Интересы мои навсегда остались вне университета; университет стал какой‑то повинностью, которую надо было отбыть и сбыть. И я отбывал ее, и без всякого внутреннего влечения. Ведь надо же университет пройти, надо кандидатом кончить. Последнее тоже мне не представлялось под видом внутренней необходимости, а вставало постулатом родительского требования. Отец мой, сам окончивший только иркутскую гимназию и через университет не прошедший, — то не его вина была: он просился, но когда Николаю I доложили просьбу сына ссыльно — каторжного, он сказал: «Будет с него и гимназии», — так, мой отец, сам в университете не бывший, был бы в отчаянии, если бы кто‑нибудь из его сыновей — студентов не кончил кандидатом. Я работал для удовлетворения его желания, но до сих пор иногда вижу во сне, что мне осталось держать последний университетский экзамен; кошмар сгущается, и когда обступает меня ужас бесцельного усилия и неискренность в удовлетворении предрассудка ради сыновнего послушания, вдруг во сне я вспоминаю, что отца уже нет в живых, что я его уже огорчить не могу, — плюю на экзамен, облегченно вздыхаю и — просыпаюсь…
Александр Николаевич Веселовский был живой, горячий человек. Высокий лоб, вокруг головы стоящие курчавые черные волосы, круглые навыкате глаза, толстые красные губы, которые как‑то удивительно приятно, мягко, я бы сказал: вкусно говорили. Он читал нам языки испанский, итальянский, провансальский. Но ни он, да и никто из профессоров — филологов не умел заинтересовать предметом. Они все выносили на кафедру то, что лежало у них на письменном столе. Все суживалось, не было больших линий. Я уже не говорю о таких филологических крысах, как профессор греческого Люгебиль, который сидел на своей излюбленной «дигамме» и даже откопал, что ранее этой исчезнувшей буквы была в греческом алфавите еще другая; но даже такие светила, как Ягич, Ламанский, по славянским языкам, не сумели меня завлечь.

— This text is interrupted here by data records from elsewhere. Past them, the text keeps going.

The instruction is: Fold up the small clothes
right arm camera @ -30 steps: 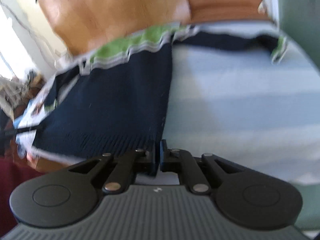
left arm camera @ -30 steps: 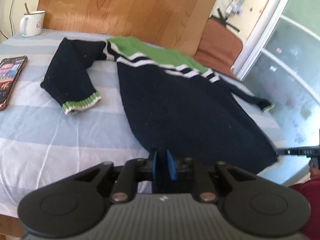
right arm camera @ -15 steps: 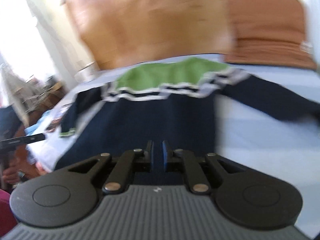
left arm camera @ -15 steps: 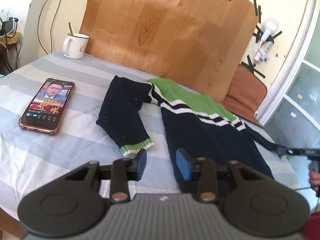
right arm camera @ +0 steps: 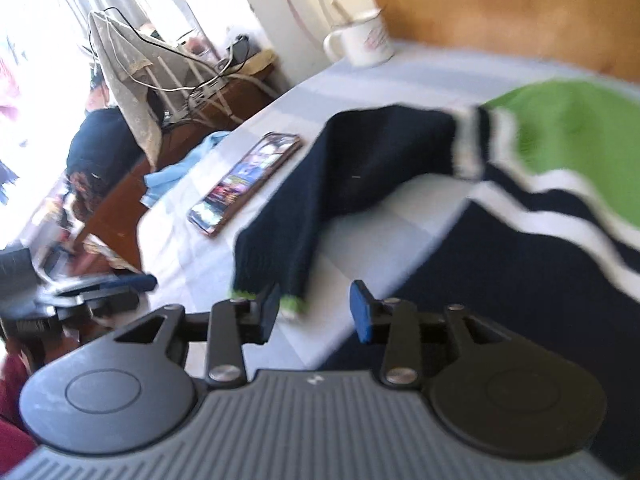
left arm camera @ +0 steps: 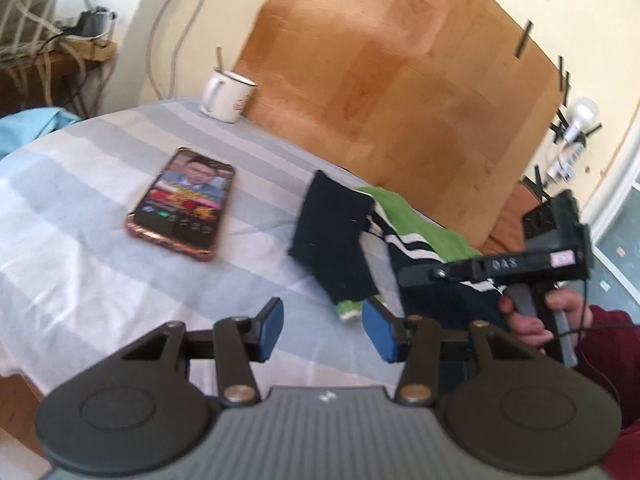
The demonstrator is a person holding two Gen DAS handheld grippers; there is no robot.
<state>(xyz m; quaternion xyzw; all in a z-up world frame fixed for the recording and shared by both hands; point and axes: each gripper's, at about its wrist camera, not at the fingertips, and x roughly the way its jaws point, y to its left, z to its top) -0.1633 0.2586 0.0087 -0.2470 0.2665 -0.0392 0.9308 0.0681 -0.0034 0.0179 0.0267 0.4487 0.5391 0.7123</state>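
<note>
A navy knit sweater (right arm camera: 520, 280) with a green yoke (right arm camera: 580, 132) and white stripes lies flat on the striped bedsheet (left arm camera: 80, 264). Its left sleeve (left arm camera: 336, 236) bends toward me and ends in a green cuff (left arm camera: 347, 309). My left gripper (left arm camera: 326, 330) has its jaws opening, with nothing between the blue pads; the cuff lies just beyond the right pad. My right gripper (right arm camera: 316, 312) is opening too. The cuff (right arm camera: 294, 304) sits just ahead of its gap, not pinched. A hand (left arm camera: 532, 320) holds the right gripper (left arm camera: 412, 274) over the sweater body.
A lit phone (left arm camera: 184, 196) lies on the sheet left of the sleeve. A white mug (left arm camera: 228, 94) stands at the back by the wooden headboard (left arm camera: 400, 80). Beyond the bed's left edge are a cluttered side table (right arm camera: 224, 92) and cables.
Both grippers were shut at the sweater's bottom hem and now stand open. Both have swung left toward the left sleeve's cuff, the right one much farther. The sweater has stayed flat.
</note>
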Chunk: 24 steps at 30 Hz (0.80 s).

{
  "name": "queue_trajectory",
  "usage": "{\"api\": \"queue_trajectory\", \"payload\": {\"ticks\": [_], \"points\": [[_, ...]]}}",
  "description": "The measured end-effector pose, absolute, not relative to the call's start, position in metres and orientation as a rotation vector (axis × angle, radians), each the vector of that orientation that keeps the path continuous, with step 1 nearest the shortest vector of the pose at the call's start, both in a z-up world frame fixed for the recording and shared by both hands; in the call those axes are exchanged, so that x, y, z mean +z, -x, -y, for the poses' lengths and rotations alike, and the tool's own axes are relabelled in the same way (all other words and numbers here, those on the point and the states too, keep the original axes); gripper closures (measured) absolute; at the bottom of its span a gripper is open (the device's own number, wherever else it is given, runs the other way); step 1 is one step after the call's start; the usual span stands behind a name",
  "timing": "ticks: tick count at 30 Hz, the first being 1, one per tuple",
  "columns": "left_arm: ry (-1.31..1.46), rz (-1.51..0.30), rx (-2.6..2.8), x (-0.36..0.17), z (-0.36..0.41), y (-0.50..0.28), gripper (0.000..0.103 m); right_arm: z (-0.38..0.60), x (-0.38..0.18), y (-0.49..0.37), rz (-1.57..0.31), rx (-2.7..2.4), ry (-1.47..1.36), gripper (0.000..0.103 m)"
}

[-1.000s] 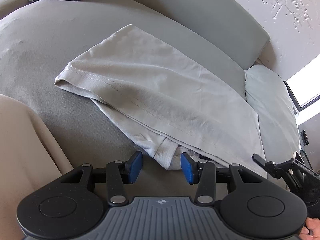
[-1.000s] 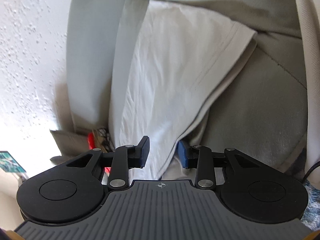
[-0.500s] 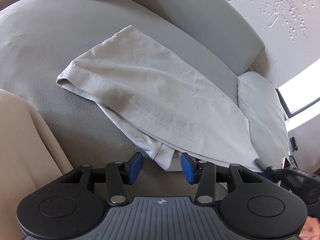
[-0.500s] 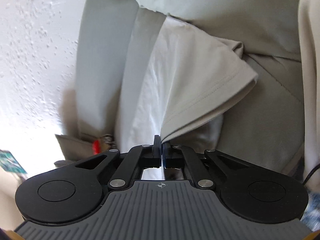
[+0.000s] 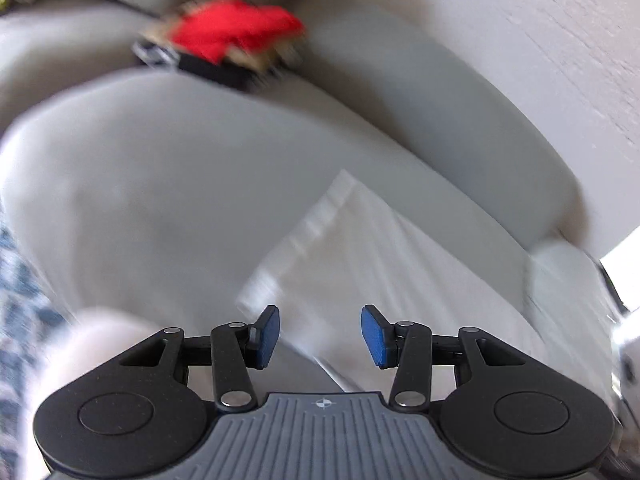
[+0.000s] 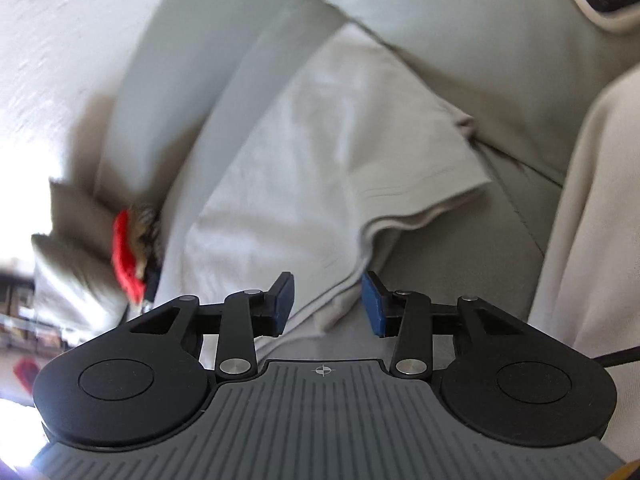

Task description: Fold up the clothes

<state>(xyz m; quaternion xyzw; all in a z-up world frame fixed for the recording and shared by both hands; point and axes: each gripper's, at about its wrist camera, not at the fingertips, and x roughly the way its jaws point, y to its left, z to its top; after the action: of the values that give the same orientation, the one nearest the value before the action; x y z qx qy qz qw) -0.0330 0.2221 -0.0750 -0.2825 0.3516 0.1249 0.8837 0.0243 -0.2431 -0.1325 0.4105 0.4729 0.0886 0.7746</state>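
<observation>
A light grey garment (image 5: 400, 280) lies folded on the grey sofa seat (image 5: 160, 184); the left wrist view is blurred by motion. My left gripper (image 5: 320, 336) hovers above the garment's near left edge, open, with nothing between its blue pads. In the right wrist view the garment (image 6: 320, 160) shows a sleeve folded over on the right. My right gripper (image 6: 326, 304) is just over its near edge. Its jaws are opening, and a fold of cloth lies loose between them, untouched by the pads.
A pile of red and dark clothes (image 5: 236, 36) sits at the back of the seat, also seen at the left as the clothes pile (image 6: 126, 256). The sofa backrest (image 5: 440, 128) and a white wall (image 5: 560, 20) stand behind. Beige fabric (image 6: 592, 200) fills the right side.
The right gripper shut on the garment's edge, lifted it, and has now let go. The left gripper has swung away leftwards, bringing the clothes pile into view.
</observation>
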Motion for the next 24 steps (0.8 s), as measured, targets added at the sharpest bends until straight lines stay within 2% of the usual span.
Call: {"api": "queue_trajectory", "payload": {"ticks": [7,12,18,19,20,24], "points": [[0.692,-0.841,0.238,-0.104,-0.257,0.01,0.061,0.222,-0.122,-0.018,-1.008,0.277,-0.86,0.059],[0.67,-0.872,0.229,-0.101,-0.256,0.012,0.077,0.222,-0.119,-0.015,-0.998,0.273,-0.865,0.058],[0.589,-0.925,0.213,-0.102,-0.25,0.007,0.078,0.215,-0.124,-0.02,-1.01,0.277,-0.874,0.058],[0.574,-0.926,0.208,-0.102,-0.248,0.007,0.085,0.215,-0.124,-0.02,-1.009,0.278,-0.87,0.058],[0.558,-0.926,0.203,-0.102,-0.247,0.006,0.1,0.214,-0.123,-0.02,-1.007,0.278,-0.865,0.058],[0.561,-0.858,0.147,-0.082,-0.238,0.015,0.101,0.217,-0.121,-0.019,-0.982,0.259,-0.855,0.058]]}}
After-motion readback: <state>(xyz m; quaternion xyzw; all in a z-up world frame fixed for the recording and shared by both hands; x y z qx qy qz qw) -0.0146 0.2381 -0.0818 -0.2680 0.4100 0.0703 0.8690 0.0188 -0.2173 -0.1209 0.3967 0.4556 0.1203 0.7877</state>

Таких профессоров, которые задавались художествен- но — ораторскими целями, могу мало назвать. Сухомлинов, по русской литературе, читал приятно, но это не было глубоко. Большим ораторским успехом пользовался Орест Миллер — читал о славянском эпосе, также по русской литературе. Маленький, горбатый, в очках, с большим оголенным лбом и большой черной бородой, — его звали Черномор. Он был немножко смешон на кафедре, которая его закрывала; всегда в полуобороте, с грозно сдвинутыми бровями, он сильно подчеркивал слова, которые хотел выделить, и иногда ударял по кафедре кулачком. Молодежь его любила, но и он заискивал перед ней. Это, впрочем, была общая тогдашняя повадка. Такие светила, как, например, Градовский, по государственному праву, которого я иногда ходил слушать на юридический факультет, всегда пригадывал кончить лекцию под рукоплескания и, выходя из аудитории, проходя коридором, оборачивался и раскланивался; с каждым поклоном рукоплескания вскипали.